Software RAID is the most flexible option but comes with a performance penalty. The CPU has to handle the RAID duties rather than dedicated hardware. This can sap anywhere from 5-15% of CPU resources. Software RAID 0 SSD arrays work well for general desktop usage though. And configuration is easy through the built-in OS tools.
Verifying RAID 0 Function
To confirm everything is working correctly, here are some things that can be checked after creating the RAID 0 SSD array:
- Array shows in BIOS/RAID tool and Disk Management
- Matched capacity of combined disks is shown
- Drive letters are assigned to the array volume
- Disk benchmark speed matches expectations
- Writes and reads to files match SSD specs
Running a disk speed benchmark like CrystalDiskMark is a good idea.Sequential and 4K random read/write speeds should show massive improvements over a single SSD. For example, two 500MB/s SSDs in RAID 0 should produce about 1GB/s sequential reads and writes.
If the benchmark speeds are not doubling, make sure the SSDs are connected to RAID-capable SATA ports. Reconfiguring the array with a smaller stripe size could help as well. Expect faster boots, app loads and game levels when everything is setup properly.
RAID 0 SSD Failure and Recovery
The lack of fault tolerance means RAID 0 arrays will fail with the loss of even a single drive. There is no redundancy. This makes drive failure recovery impossible for RAID 0 – all data will be lost if any SSD fails or becomes corrupted.
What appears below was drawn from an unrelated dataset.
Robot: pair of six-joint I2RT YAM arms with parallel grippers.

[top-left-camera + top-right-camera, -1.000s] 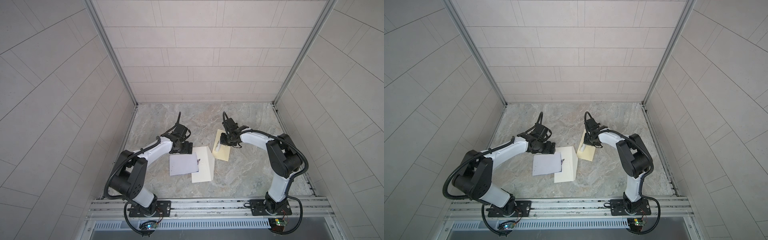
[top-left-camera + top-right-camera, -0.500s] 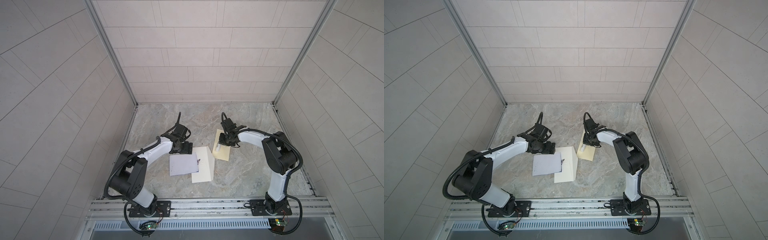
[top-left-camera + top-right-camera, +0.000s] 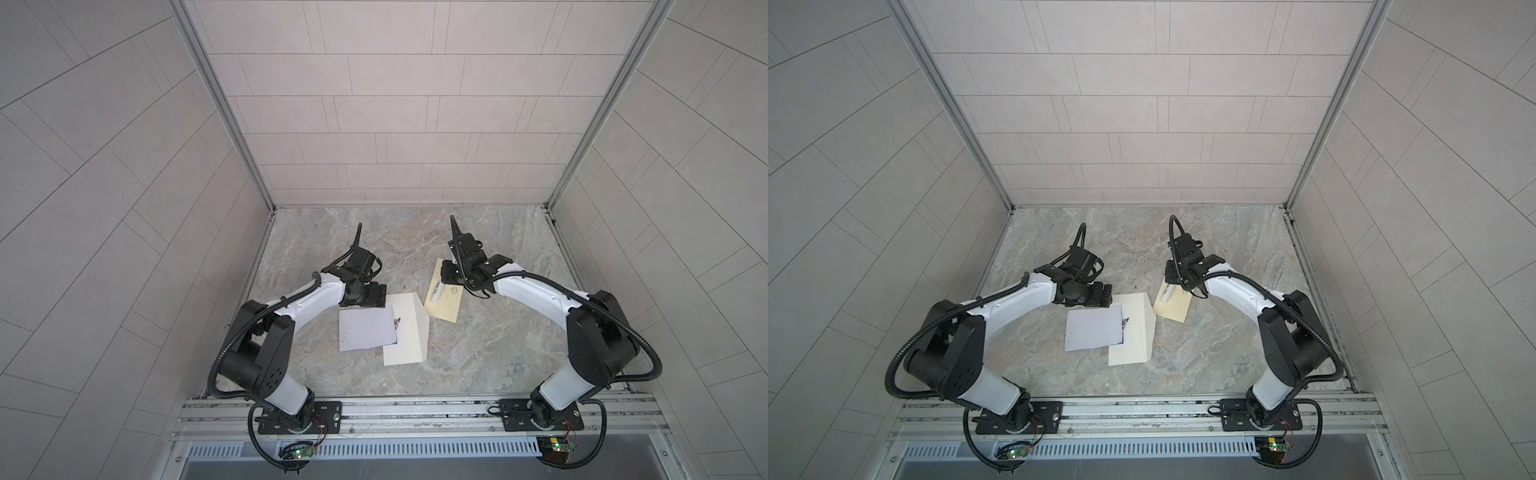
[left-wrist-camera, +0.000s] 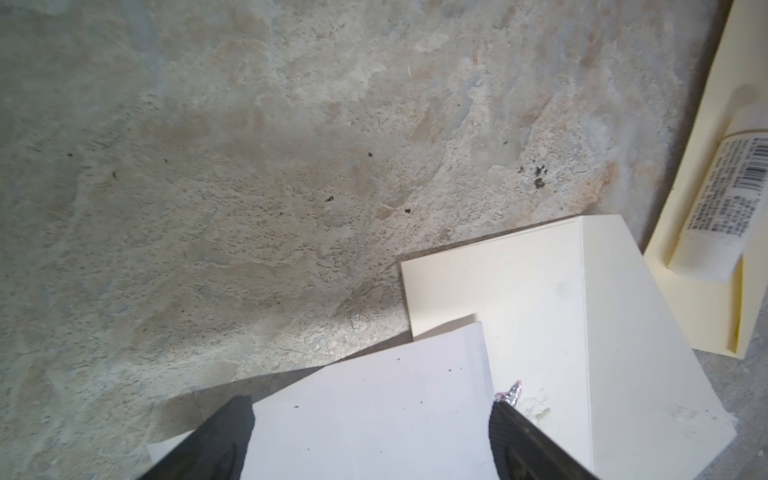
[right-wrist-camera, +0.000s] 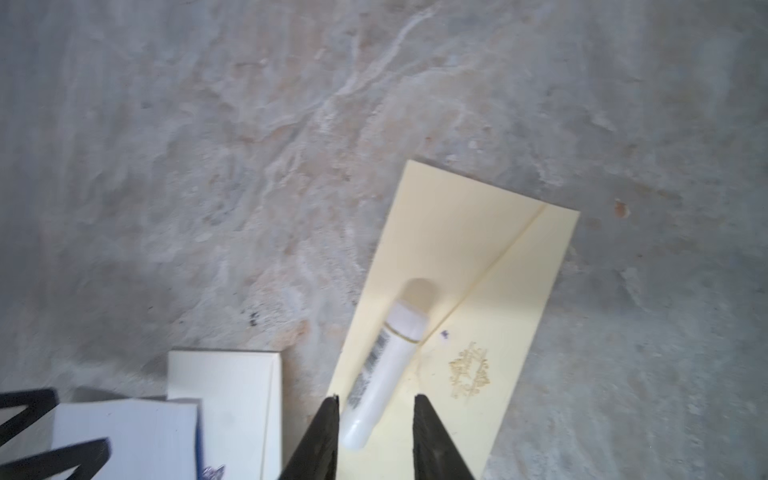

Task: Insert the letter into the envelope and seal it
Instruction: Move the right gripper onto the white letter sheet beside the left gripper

To protect against failure, follow best practices like:
- Use enterprise grade SSDs designed for 24/7 operation
- Monitor SSD SMART attributes to catch issues early
- Keep backups or mirrored copies of critical data
- Set up monitoring and alerts on the RAID volume
Having hot spare drives and immediately rebuilding the array if a disk fails can minimize downtime. But restoring data will require backups or starting from scratch. Regular backups are mandatory when using any RAID 0 arrays.
RAID 0 arrays also risk data corruption if drives are disconnected during operation. Always make sure to stop IO to the array first before removing any SSDs when attempting recovery. Sudden drive removals outside of maintenance windows can cause irreparable data loss.
Setting up a RAID 0 array with SSDs offers big performance benefits thanks to split data across drives. But the lack of fault tolerance means no protection against hardware failure. Use RAID 0 SSDs for non-critical data where speed matters most. And be sure to have good backups!